[Input data]:
"""

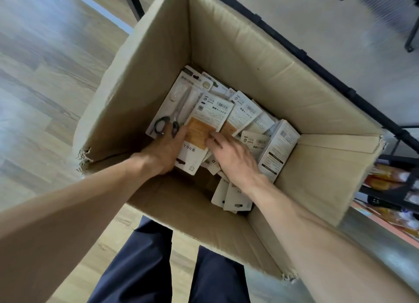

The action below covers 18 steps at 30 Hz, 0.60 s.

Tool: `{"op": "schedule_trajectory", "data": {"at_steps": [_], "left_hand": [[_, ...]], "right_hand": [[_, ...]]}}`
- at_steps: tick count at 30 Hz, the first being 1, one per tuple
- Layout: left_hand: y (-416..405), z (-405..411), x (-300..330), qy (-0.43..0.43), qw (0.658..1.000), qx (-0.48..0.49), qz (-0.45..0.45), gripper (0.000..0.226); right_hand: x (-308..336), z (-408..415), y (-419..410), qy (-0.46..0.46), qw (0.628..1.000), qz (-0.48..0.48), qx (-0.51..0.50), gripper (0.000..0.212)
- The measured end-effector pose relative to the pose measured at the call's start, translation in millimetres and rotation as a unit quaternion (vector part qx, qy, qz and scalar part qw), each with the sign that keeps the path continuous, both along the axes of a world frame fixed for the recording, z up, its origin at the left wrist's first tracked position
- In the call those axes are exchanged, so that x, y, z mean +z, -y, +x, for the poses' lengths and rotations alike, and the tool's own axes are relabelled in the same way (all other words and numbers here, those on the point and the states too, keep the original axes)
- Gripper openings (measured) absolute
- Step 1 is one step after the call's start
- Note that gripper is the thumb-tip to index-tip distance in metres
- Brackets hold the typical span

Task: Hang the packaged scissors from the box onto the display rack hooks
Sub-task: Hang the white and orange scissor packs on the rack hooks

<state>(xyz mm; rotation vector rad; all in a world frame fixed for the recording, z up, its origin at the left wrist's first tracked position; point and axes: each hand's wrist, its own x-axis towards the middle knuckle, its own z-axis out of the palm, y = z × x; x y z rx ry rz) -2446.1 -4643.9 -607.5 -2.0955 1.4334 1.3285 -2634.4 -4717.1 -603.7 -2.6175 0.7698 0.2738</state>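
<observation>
I look down into a tall open brown cardboard box (226, 41) standing on pale wood-look flooring (45, 76). At its bottom lies a loose heap of white carded scissor packs (247, 114), most turned back-side up so I see only barcodes and small print I cannot read. One pack at the left, a white blister card showing grey-handled scissors (172, 107), faces up. My left hand (165, 150) curls round the near left edge of a white pack with an orange panel (201, 130); its fingertips are hidden under the card, so I cannot tell how many packs it has hold of. My right hand (233, 157) lies on that same pack with fingers bent against its right edge, and whether it truly grips there I cannot tell. More packs disappear beneath my right wrist. A black metal rack frame (301, 53) runs past the box at upper right, blurred, its hooks hard to make out.
</observation>
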Motion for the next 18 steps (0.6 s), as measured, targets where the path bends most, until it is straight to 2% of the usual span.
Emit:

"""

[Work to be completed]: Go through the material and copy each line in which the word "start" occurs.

[Answer to this task]:
- The measured end-effector pose relative to the pose measured at the call's start, translation in millimetres and rotation as a unit quaternion (vector part qx, qy, qz and scalar part qw), each with the sign that keeps the path continuous, both along the axes of a world frame fixed for the recording, z up, its origin at the left wrist's first tracked position
- Step 1 is one step after the call's start

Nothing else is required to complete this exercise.